=== Section Start ===
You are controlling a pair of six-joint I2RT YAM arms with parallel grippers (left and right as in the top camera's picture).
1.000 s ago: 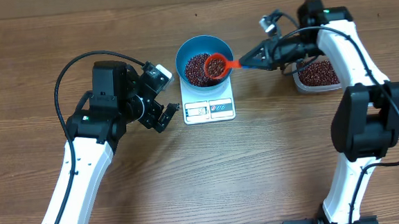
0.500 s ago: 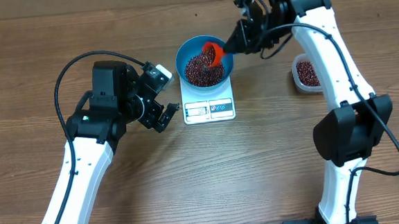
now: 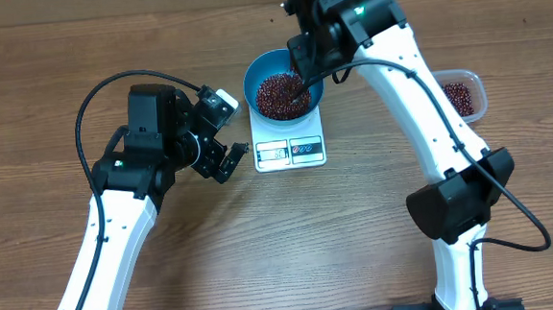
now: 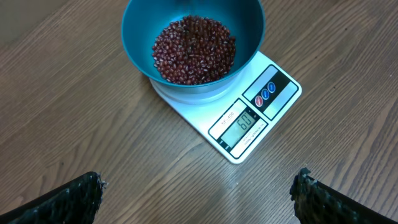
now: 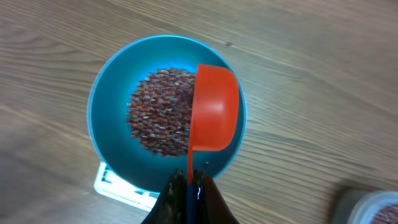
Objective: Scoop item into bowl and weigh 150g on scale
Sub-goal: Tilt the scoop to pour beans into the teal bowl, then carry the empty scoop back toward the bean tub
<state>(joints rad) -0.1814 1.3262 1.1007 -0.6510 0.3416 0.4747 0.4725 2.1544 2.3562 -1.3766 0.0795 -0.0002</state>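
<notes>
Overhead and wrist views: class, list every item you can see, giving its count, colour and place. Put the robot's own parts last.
beans: many, dark red-brown, heaped in the bowl; more in the tub
bowl: one, blue, on the scale
scale: one, white, mid-table
scoop: one, red, over the bowl
tub: one, clear, right of the scale
table: one, brown wood, under everything
left claw: one, black, open, near the scale
right claw: one, black, shut on the scoop's handle

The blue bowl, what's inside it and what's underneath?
A heap of red-brown beans lies inside the blue bowl, hiding its bottom. It sits on the white scale, whose platform it mostly covers. From the right wrist, the red scoop hides some beans.
</notes>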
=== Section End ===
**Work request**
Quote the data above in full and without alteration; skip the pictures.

**Solution below**
You are controlling a pair of six-joint I2RT YAM arms with parallel grippers (left and right as in the top camera's picture).
1.000 s ago: 
0.500 s ago: 
now: 
now: 
now: 
Objective: Scoop item into bowl and weigh 150g on scale
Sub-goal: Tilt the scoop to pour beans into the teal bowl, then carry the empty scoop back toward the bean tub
<state>(joints rad) -0.1814 1.3262 1.1007 -0.6510 0.3416 0.4747 0.4725 2.1544 2.3562 -1.3766 0.0795 -0.0002</state>
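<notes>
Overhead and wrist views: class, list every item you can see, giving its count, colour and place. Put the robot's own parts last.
beans: many, dark red-brown, heaped in the bowl; more in the tub
bowl: one, blue, on the scale
scale: one, white, mid-table
scoop: one, red, over the bowl
tub: one, clear, right of the scale
table: one, brown wood, under everything
left claw: one, black, open, near the scale
right claw: one, black, shut on the scoop's handle

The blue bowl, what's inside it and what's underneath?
A heap of red-brown beans lies inside the blue bowl, hiding its bottom. It sits on the white scale, whose platform it mostly covers. From the right wrist, the red scoop hides some beans.
</notes>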

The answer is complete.